2000
#136,783
National surname rank
First available Census row
A Scandinavian patronymic surname meaning "son of Einar".
According to the 2020 US Census Bureau surname tables, roughly 156 Americans carry the last name Einertson. That puts it at #130,360 in the national surname ranking, appearing at a frequency of 0.05 per 100,000 people (about 1 in 2,197,143 residents).
This page is the full Name Census profile for the Einertson surname. You will find the Census Bureau frequency data, a multi-census history view, an ancestry and ethnicity breakdown based on self-reported demographics, the name's meaning and origin where available, and answers to the most common questions people ask about this surname.
Bearers in the US
156
1 in 2,197,143
Census rank
#130,360
2020 decennial data
Per 100,000
0.0
Frequency rate
Recorded bearers
136
very rare in the US
Popularity narrative
The Census Bureau recorded 136 bearers of the surname Einertson in its 2020 decennial surname file. At a rate of 0.05 per 100,000 residents, it holds the 130360th position in the national surname ranking.

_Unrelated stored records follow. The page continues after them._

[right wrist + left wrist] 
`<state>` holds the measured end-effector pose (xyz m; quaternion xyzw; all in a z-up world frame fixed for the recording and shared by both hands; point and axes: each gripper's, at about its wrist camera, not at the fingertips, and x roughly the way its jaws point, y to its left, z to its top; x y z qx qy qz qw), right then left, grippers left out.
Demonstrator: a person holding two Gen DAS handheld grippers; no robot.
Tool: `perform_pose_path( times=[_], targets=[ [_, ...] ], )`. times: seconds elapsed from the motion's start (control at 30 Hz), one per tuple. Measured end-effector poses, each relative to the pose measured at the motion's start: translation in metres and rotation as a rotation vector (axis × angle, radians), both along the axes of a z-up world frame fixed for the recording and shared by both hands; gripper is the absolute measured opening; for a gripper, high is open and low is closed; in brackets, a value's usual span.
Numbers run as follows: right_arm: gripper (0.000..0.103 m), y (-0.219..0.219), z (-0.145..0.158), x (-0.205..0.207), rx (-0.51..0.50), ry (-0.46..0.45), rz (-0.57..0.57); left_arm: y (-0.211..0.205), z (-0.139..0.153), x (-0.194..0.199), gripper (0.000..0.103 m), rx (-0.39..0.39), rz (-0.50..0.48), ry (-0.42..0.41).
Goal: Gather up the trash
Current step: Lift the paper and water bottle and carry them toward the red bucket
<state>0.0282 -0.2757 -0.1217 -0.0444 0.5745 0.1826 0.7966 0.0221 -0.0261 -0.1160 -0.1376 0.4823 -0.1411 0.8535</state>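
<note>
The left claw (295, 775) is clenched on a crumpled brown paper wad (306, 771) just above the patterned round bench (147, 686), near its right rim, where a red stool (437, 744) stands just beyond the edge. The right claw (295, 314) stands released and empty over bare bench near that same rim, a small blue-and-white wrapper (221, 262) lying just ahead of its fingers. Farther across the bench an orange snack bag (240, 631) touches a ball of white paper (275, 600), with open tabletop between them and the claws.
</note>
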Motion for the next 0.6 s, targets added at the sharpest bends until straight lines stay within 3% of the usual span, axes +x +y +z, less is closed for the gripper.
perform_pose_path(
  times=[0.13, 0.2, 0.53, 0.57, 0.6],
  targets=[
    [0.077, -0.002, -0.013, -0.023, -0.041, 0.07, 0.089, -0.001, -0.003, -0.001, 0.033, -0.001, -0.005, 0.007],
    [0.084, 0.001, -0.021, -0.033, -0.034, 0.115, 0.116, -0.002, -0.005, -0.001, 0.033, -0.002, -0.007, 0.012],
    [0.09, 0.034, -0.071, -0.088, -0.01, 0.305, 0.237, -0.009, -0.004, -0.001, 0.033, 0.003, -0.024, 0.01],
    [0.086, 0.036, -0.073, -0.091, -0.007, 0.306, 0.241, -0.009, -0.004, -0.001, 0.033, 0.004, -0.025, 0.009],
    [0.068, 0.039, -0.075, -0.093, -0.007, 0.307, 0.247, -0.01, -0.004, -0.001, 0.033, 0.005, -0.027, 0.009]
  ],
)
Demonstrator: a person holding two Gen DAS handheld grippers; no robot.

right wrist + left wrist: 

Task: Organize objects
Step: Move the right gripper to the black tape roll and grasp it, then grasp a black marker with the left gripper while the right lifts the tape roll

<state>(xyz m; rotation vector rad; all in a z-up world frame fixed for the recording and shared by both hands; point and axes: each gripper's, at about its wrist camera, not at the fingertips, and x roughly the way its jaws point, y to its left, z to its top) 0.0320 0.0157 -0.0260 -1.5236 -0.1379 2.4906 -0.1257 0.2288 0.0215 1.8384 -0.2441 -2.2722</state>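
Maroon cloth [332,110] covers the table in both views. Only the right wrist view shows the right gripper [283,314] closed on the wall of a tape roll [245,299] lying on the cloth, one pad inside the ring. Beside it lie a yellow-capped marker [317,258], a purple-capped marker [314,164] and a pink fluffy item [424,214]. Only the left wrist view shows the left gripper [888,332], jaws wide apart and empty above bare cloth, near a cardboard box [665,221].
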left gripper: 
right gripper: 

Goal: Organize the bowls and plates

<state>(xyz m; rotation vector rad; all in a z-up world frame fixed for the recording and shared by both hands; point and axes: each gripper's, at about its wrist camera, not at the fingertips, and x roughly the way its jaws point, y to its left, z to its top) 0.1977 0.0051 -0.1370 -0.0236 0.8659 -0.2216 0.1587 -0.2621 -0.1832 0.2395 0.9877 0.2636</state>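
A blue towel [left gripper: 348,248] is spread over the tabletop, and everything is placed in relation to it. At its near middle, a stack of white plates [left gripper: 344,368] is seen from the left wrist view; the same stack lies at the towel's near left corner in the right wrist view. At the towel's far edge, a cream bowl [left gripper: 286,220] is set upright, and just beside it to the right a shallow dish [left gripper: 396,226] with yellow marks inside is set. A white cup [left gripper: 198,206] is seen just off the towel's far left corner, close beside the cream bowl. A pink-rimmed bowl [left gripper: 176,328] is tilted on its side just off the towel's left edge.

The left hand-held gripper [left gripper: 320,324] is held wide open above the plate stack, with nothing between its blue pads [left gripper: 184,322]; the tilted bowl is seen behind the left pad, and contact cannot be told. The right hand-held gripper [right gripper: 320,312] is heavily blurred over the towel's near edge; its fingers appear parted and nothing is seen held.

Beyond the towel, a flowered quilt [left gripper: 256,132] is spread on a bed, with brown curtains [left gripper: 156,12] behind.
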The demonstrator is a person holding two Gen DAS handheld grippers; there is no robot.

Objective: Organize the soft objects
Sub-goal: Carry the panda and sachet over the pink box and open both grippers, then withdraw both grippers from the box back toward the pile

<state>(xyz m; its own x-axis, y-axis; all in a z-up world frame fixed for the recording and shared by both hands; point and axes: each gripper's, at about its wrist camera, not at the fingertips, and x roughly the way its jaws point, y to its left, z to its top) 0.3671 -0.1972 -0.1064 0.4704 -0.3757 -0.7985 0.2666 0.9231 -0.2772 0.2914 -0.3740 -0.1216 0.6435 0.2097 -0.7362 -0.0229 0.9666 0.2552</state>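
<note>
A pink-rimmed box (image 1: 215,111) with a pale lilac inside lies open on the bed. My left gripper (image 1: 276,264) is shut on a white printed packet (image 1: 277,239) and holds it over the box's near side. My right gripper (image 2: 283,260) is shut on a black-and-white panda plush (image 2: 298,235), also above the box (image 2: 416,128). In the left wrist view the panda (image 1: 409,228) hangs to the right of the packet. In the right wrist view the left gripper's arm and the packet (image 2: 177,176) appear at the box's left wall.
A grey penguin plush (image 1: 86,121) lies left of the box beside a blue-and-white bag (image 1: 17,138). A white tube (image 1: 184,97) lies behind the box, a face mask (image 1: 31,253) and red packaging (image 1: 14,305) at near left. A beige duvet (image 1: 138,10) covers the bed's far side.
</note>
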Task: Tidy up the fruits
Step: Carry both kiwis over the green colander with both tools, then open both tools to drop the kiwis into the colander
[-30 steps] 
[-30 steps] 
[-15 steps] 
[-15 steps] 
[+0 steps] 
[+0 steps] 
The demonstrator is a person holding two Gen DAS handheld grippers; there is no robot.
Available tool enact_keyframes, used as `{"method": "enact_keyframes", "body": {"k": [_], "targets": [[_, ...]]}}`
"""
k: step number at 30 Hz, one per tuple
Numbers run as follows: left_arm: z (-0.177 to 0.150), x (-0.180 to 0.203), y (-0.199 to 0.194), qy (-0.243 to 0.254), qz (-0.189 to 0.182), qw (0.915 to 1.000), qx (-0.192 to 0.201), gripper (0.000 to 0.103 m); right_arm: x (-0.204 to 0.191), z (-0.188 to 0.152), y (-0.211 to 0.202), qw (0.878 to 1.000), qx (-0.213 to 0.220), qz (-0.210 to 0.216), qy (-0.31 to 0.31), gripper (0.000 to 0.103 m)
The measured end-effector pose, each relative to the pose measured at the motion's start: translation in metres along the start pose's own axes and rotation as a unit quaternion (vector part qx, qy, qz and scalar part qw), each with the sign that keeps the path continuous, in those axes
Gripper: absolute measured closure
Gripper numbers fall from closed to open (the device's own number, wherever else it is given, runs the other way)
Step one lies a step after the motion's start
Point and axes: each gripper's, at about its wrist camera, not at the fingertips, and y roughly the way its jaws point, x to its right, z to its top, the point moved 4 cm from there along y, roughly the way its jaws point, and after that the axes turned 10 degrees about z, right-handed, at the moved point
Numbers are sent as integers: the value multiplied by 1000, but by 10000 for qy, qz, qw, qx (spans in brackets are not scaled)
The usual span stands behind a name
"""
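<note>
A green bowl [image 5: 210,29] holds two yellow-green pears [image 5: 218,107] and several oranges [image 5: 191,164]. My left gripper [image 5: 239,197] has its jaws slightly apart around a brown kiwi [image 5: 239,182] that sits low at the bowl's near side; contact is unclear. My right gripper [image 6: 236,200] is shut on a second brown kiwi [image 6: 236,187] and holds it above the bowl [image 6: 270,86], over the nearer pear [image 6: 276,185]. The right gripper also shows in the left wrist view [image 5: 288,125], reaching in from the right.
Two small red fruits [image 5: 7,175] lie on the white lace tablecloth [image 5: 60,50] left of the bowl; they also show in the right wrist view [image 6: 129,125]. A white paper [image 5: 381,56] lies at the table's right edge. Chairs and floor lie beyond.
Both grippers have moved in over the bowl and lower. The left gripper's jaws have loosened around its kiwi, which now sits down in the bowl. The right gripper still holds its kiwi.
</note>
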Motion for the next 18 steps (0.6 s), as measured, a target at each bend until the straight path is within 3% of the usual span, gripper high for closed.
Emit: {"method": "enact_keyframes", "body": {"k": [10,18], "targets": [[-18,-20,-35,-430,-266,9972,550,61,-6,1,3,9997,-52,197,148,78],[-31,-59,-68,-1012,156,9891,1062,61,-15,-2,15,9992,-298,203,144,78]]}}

Among Census respondents with the surname Einertson, the largest self-reported group is White at 85.3%. The next largest groups are Two or More Races (10.3%) and American Indian/Alaska Native (2.2%).
Origin
The surname Einertson is of Norwegian origin and dates back to the 11th century. It is believed to have originated from the Old Norse name "Einarr" or "Einar", which means "one leader" or "alone leader". The suffix "-son" was added to the name, indicating that it was a patronymic surname, meaning it was derived from the father's given name.
The earliest recorded instances of the name can be found in medieval Norwegian records and manuscripts. It is mentioned in the Landnámabók, a medieval Icelandic manuscript that documents the settlement of Iceland in the 9th and 10th centuries. The name is also found in the Saga of Olaf Tryggvason, a king of Norway who ruled from 995 to 1000 AD.
In the 13th century, a man named Einart Einertson was recorded as a landowner in the region of Trondheim, Norway. Another notable figure was Einar Einertson, a Norwegian merchant and explorer who is believed to have sailed to Greenland and Vinland (modern-day Newfoundland) in the late 10th century.
During the Viking Age, the name Einertson was common among Norse settlers who migrated to Iceland, Greenland, and parts of the British Isles. In Scotland, there are records of an Einarr Einertson who was a chieftain in the Shetland Islands in the 12th century.
In the Middle Ages, the name Einertson was also found in various forms, such as Einarsson, Einartzson, and Einardsson, reflecting regional variations in spelling and pronunciation.
Other notable individuals with the surname Einertson include:
1. Einar Einertson (1815-1892), a Norwegian-American farmer and politician who served in the Wisconsin State Assembly.
2. Ingrid Einertson (1887-1974), a Norwegian-American writer and educator known for her work on Norwegian-American history and culture.
3. Arne Einertson (1920-2005), a Norwegian-American artist and sculptor renowned for his abstract works and public installations.
4. Bjørn Einertson (1942-1997), a Norwegian ski jumper who competed in the 1964 and 1968 Winter Olympics.
5. Karina Einertson (born 1975), a Norwegian-American singer-songwriter and guitarist known for her folk and Americana music.
Demographics
Among Census respondents with the surname Einertson, the largest self-reported group is White at 85.3%. The next largest groups are Two or More Races (10.3%) and American Indian/Alaska Native (2.2%).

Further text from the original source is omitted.